The year-to-date return for iShares S&P 500 Value (IVE) trails, but only modestly: the ETF is up 20.6% this year.
Is the value rally finally poised to take off? “I’m a little skeptical that this has legs,” says Aaron Dunn, co-director of value equity at Eaton Vance. “This is more of a momentum reversal and the valuations aren’t that compelling anymore.”
A complicating factor is the potential for blowback for the global economy following the attacks on Saudi Arabia’s oil-production facilities over the weekend. “I’m not sure the global economy is in a state where it’s going to be able to absorb [higher oil prices] if [they] stay elevated,” advises Peter Boockvar, chief investment officer at Bleakley Advisory Group.
But value stocks represent an unusual bargain, Barron’s counters: “The Russell 1000 Value Index trades at about 17 times trailing earnings compared with 27 times for the Russell 1000 Growth Index.
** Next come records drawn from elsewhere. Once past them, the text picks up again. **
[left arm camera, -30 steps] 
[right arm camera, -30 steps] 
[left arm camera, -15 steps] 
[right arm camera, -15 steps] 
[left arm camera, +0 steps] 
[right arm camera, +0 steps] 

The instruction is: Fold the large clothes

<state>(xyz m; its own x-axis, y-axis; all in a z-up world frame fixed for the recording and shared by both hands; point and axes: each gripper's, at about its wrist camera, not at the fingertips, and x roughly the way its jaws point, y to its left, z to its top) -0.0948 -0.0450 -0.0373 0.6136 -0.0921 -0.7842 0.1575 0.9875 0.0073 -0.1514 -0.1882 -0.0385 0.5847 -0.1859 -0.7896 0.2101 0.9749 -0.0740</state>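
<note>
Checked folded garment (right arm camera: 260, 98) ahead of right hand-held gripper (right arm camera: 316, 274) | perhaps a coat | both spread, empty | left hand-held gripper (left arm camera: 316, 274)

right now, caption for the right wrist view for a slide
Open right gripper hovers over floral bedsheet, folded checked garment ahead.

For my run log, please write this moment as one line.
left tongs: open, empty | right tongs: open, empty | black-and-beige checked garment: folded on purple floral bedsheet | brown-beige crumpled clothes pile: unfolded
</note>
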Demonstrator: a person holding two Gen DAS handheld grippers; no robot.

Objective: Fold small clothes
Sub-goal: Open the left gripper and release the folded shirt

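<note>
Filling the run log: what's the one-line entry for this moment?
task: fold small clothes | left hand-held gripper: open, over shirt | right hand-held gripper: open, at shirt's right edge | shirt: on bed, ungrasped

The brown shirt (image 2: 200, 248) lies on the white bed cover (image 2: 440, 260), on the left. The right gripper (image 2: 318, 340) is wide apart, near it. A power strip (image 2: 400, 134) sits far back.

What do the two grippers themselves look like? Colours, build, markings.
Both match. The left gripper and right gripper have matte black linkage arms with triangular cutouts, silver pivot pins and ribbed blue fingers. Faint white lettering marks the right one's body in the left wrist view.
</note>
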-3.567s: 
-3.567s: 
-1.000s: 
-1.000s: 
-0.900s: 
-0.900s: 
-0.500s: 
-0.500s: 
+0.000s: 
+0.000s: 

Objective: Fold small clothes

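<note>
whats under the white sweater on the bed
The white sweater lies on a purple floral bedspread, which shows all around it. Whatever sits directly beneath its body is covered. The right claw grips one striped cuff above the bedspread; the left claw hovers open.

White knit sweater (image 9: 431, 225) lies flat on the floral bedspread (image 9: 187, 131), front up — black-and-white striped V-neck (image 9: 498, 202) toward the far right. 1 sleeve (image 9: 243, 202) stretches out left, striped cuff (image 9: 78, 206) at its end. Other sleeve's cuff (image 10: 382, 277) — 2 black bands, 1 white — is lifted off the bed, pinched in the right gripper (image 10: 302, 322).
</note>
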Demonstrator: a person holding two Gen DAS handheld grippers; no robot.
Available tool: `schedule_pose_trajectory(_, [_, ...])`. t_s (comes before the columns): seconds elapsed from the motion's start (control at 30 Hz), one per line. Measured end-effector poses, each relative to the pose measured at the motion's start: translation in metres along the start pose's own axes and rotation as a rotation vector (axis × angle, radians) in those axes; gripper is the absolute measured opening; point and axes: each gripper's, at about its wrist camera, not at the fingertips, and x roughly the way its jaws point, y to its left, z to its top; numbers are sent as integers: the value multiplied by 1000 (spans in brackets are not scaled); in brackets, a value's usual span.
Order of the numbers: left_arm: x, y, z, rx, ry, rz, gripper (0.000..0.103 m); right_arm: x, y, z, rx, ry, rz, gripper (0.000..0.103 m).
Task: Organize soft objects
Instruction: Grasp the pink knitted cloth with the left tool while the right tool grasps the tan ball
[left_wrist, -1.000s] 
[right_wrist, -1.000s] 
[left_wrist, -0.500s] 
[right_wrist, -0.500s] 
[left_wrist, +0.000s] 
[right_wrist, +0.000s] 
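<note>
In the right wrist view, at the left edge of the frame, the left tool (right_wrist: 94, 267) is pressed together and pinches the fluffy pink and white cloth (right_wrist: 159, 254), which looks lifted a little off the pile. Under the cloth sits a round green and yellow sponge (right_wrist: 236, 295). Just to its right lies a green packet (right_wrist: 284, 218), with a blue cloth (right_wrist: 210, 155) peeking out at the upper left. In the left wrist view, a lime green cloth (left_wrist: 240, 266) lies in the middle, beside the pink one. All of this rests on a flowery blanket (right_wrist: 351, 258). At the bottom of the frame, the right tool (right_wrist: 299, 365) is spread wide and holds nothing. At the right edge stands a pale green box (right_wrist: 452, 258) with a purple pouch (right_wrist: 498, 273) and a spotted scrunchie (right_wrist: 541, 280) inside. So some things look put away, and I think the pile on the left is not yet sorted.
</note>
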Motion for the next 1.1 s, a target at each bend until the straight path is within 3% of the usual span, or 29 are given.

That 10-point gap is one of the largest divergences since the global financial crisis.”
Is the discount enough to give value an edge – at a time when the US economy is facing what appears to be an extended period of softer growth, perhaps to the point of threatening a recession?
It’s fair to say that skepticism abounds, which is a byproduct of value’s long-running underperformance vs. growth.
“This recent activity that you’ve seen in value over growth hasn’t been accompanied with massive participation,” says Chris Hempstead, an ETF consultant and former head of ETF sales at Deutsche Bank. “Sure, there might be some people positioning the way it’s suggesting, but I would probably guess that the trend is going to continue, growth is going to be in favor, momentum’s going to be in favor and value’s going to still lag.”
Maybe, but for the moment the value crowd (along with contrarians) have the wind at their back.